The idea behind dimensionality reduction is simple: take high dimensional feature spaces ($$k$$) and project them onto lower dimensional subspaces ($$m$$) (where $$m$$ < $$k$$). Dimensionality reduction has several kind of appealing properties like solving the curse of dimensionality and overfitting, but it also allows us to visualize high dimensional data and to compress it. Collapsing high dimensional data that would otherwise be too difficult for us to understand or interpret suddenly becomes much more salient when we collapse it down into two or three dimensions.

The goal behind dimensionality reduction algorithms is to minimize the loss of information. We want to find new dimensions that still accurately represent the variation in the original data. Consider the plot below, which shows some simulated data that we can imagine is height (y) and weight (x) for women. While we have height and weight, what we really want is just size, thereby transforming two dimensions into one.

# simulate data
x <- rnorm(100, 120, 5)  # obs, mean, std
u <- rnorm(100, 5, 1)
y <- 1 + 0.5 * x + u
fit1 <- lm(y ~ x)
plot(x, y)
abline(fit1)

Our goal, then, is to find the line with the least loss of information which means that we need to find a line that captures as much variance as possible. The line that captures as much variance of this data is something that looks a little bit like the regression line (but it is not the regression line).

When you project the original data points onto the line that captures the most variance, the projection will spread out the original data points across this new axis $$z$$ to the maximum extent possible.

In this applied demonstration, we will focus on a method called PCA, or principal component analysis, which is the most common form of dimensionality reduction. For statisticians and econometricians, PCA is probably the canonical form of unsupervised learning along with cluster analysis. PCA is often a pre-processing step used by data scientists.

# 2 Principal Component Analysis: Overview

The idea behind PCA is to find a lower-dimensional surface onto which you can project your original data in a way that minimizes this projection error. Projection error is the sum of squared distances between the between the observations and the line that maximizes the data’s variance.

The distance is the orthogonal distance between the observation and the line. This is what makes it different from linear regression, where the sum of squared errors is the vertical distance between the point and the line.

This example shows a three-dimensional space with points that are red and blue and green. Next to it is an image of a two-dimensional hyperplane that we use to take the projections of these points onto two-dimensional space. By looking at the hyperplane, we can see how principal components reveal slightly different structure to the data than originally seen.

# 3 Principal Component Analysis: How It Works

The goal is to find the vectors, or the principal components, and project them onto a lower dimensional subspace.

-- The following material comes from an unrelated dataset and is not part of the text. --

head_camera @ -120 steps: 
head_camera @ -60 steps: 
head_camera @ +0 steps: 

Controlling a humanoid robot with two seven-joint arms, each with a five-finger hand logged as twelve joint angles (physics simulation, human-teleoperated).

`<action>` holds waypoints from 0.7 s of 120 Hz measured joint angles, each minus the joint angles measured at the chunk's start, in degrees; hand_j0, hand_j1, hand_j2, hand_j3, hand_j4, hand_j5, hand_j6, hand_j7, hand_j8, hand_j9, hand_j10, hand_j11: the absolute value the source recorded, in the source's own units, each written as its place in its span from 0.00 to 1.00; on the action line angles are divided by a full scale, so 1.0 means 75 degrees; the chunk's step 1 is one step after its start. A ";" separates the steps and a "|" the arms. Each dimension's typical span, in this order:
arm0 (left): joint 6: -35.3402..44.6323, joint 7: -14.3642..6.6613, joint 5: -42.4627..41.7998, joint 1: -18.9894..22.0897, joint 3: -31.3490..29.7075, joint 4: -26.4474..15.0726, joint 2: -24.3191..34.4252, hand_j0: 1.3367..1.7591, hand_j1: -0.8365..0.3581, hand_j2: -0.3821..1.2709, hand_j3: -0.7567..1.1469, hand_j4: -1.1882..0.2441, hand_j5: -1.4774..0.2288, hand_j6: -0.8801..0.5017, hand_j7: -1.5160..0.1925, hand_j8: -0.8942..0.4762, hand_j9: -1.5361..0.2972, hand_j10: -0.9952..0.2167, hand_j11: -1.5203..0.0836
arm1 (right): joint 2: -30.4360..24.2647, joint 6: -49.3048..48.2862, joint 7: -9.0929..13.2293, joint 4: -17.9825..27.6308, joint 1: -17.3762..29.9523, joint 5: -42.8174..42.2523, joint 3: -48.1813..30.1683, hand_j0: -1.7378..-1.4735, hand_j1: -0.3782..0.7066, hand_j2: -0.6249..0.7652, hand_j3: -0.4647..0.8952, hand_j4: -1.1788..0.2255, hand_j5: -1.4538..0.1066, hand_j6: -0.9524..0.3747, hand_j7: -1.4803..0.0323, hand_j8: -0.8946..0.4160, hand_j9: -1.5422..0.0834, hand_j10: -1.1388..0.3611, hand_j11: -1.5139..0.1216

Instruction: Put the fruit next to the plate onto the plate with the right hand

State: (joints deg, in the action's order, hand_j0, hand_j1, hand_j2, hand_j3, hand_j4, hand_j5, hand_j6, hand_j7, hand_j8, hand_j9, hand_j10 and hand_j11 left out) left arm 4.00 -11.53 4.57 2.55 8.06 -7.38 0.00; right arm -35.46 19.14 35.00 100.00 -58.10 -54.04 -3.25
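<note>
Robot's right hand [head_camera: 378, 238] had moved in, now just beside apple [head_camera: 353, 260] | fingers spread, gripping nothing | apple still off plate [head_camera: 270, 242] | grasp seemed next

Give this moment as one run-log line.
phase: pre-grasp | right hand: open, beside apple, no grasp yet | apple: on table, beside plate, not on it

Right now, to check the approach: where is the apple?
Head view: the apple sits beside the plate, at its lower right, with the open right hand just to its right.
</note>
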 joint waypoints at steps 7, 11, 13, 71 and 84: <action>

The principal components of the original data set is determined by the first $$m$$ eigenvector of the covariance matrix of the data. Put differently, the principal components of your high dimensional data set in k dimensions are the first m, where m is less than k, eigenvectors of the covariance matrix of that data set. Eigenvectors and eigenvalues, a special set of vectors that characterize a matrix of data, are a comparable way of summarizing data in a matrix.

The idea behind principal component analysis is to diagonalize the covariance matrix of the normalized original data. This returns the eigenvectors, which are the directions of the axes of your new projections, and the eigenvalues tell you the amount of variance captured by each of those eigenvectors.

## 3.1 Step 1:

Compute the covariance matrix of the data.

## 3.2 Step 2:

Compute the eigenvectors via the singular value decomposition algorithm, returning three matrices: U, $$\Sigma$$, and V.

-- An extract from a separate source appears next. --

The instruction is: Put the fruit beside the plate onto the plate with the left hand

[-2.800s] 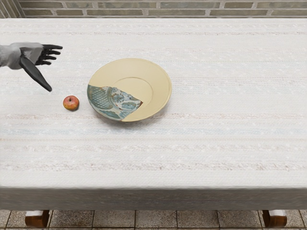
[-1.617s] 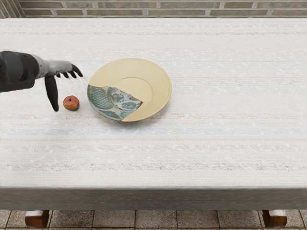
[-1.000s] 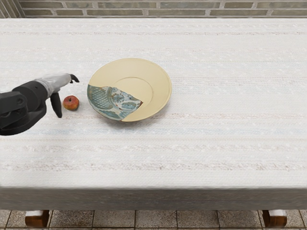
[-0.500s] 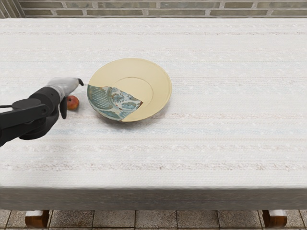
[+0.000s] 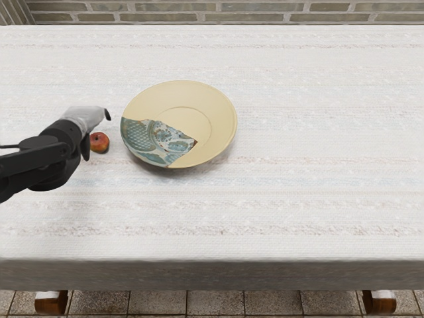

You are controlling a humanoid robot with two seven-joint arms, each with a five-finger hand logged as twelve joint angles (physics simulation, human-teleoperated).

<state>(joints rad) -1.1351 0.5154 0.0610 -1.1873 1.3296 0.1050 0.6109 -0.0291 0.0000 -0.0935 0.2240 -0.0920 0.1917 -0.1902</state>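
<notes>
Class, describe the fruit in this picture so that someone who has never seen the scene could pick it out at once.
Start at the long pale table, then find the big yellow plate with a blue patterned patch. Just left of the plate lies a small fruit, right beside the robot's left hand. It is the only small, round, red thing there.

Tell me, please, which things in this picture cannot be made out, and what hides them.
Head view: the left side of the small red apple is hidden behind the grey left hand.
Head view: the contact between hand and apple is covered by the hand's own back, so a grasp cannot be judged.
Head view: the dark left arm is cut off by the picture's left edge.
The right hand is wholly out of view.
</notes>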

• U: An $$n$$ by $$m$$ unitary matrix, where $$m$$ is the dimensionality of the space that we are projecting onto. The columns of U are the eigenvectors, representing the direction of the greatest variation in the data.

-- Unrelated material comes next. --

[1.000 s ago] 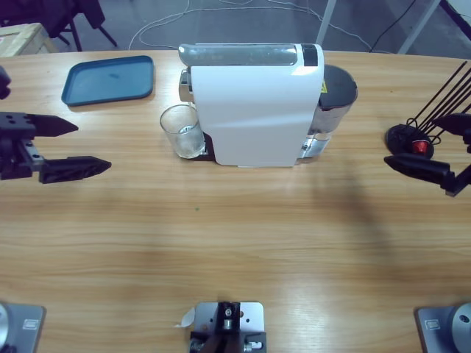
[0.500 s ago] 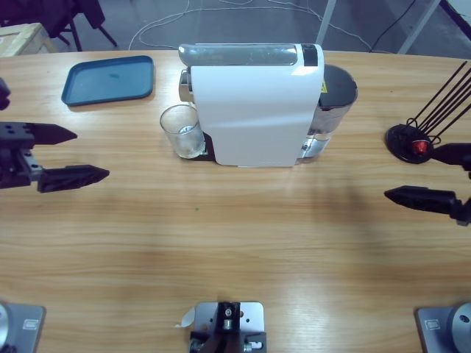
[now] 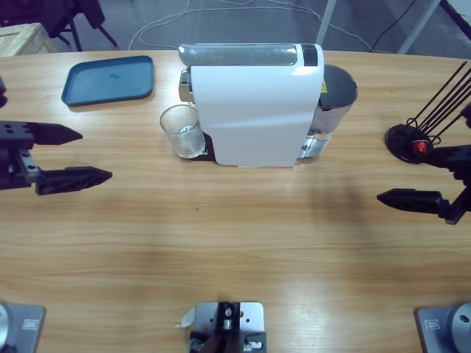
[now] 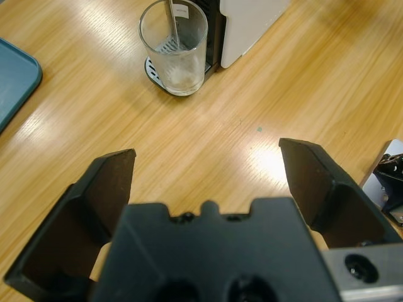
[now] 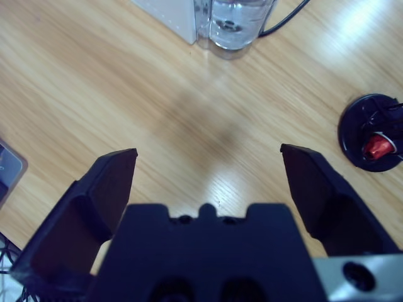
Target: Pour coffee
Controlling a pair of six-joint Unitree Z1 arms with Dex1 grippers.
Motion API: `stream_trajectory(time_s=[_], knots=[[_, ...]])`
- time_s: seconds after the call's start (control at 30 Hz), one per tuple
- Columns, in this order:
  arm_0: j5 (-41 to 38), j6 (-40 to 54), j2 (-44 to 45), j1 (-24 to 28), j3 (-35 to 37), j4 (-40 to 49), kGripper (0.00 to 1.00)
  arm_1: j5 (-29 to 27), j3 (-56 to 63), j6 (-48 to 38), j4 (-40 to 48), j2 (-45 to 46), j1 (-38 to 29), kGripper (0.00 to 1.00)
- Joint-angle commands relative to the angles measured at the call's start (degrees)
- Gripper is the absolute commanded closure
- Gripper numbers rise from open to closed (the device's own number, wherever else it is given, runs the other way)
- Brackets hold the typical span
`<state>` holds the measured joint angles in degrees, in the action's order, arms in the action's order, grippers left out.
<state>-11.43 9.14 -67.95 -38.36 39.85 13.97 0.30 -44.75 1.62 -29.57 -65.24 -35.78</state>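
A long wooden tabletop is seen from above, with a white coffee machine set at its far middle. An empty clear glass is stood on the machine's drip tray, under the spout, on the side nearer the left arm; in the left wrist view the glass is seen upright, well ahead of the jaws. A blue tray is laid flat beyond the glass, apart from it. The machine's clear water tank is fixed at its other end, and a black round base with a red capsule is placed near the right edge. The left hand is held wide above bare wood, gripping nothing. The right hand is likewise spread wide and empty, near the black base.
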Motion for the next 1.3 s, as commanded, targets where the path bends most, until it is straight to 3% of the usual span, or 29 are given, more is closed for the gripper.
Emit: stream_trajectory(time_s=[0.03, 1.17, 1.3], knots=[[-0.3, -0.1, 1.3, -0.2, -2.3, 1.4, 0.0, -0.1, 2.5, -1.0, 1.6, 2.5, -0.6, 0.0], [-0.5, 0.0, -1.7, -0.2, 1.0, 0.9, 0.0, -1.0, 5.0, -1.5, 4.4, 4.8, -0.7, 0.0], [-1.5, 4.5, -1.3, -0.4, 0.7, 1.2, 0.0, -1.0, 5.0, -1.5, 4.4, 4.7, -0.7, 0.0]])
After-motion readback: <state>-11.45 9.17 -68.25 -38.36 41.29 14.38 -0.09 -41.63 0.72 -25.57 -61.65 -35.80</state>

• $$\Sigma$$: An $$n$$ by $$n$$ diagonal matrix of singular values where $$n$$ is the number of observations. The non-zero diagonal elements of $$\Sigma$$ are the square roots of the non-zero eigenvalues.

• V: An $$n$$ by $$n$$ unitary matrix that contains vectors defining each principal component.

We can derive them manually like so:

## 3.3 Step 3: Project onto hyperplane

Lastly, we can project our first 10 principal components onto a hyperplane like so:

# 4 PCA in Practice

Before starting we want to normalize our data which typically means that we subtract the mean and divide by the standard deviation (if we use sklearn, it will do this for us). Next, we want to determine what our goal is in dimensionality reduction. If we seek to visualize high-dimensional data, then we want to project our data down to two or maybe three dimensions. If we seek to perform some unsupervised learning, there are often natural breaking points in the data that can help you determine what the optimal space is to project onto, which is a little bit different from k means clustering where you can rely on these metrics like intercluster correlation and separation between clusters.

## 4.1 PCA: Visualization

The utility of reducing high dimensional data onto lower dimensions is demonstrated below by drawing on sklearn’s digits data. Notice that the data is comprised of 8x8 pixels which means that they are 64 dimensional.

## (1797, 64)

Next we can instantiate PCA like so:

## (1797, 64)
## (1797, 2)

And plot our two dimensional projected data:

We have found the optimal stretch and rotation in 64-dimensional space that allows us to see the layout of the digits in two dimensions, and we have done this in an unsupervised manner.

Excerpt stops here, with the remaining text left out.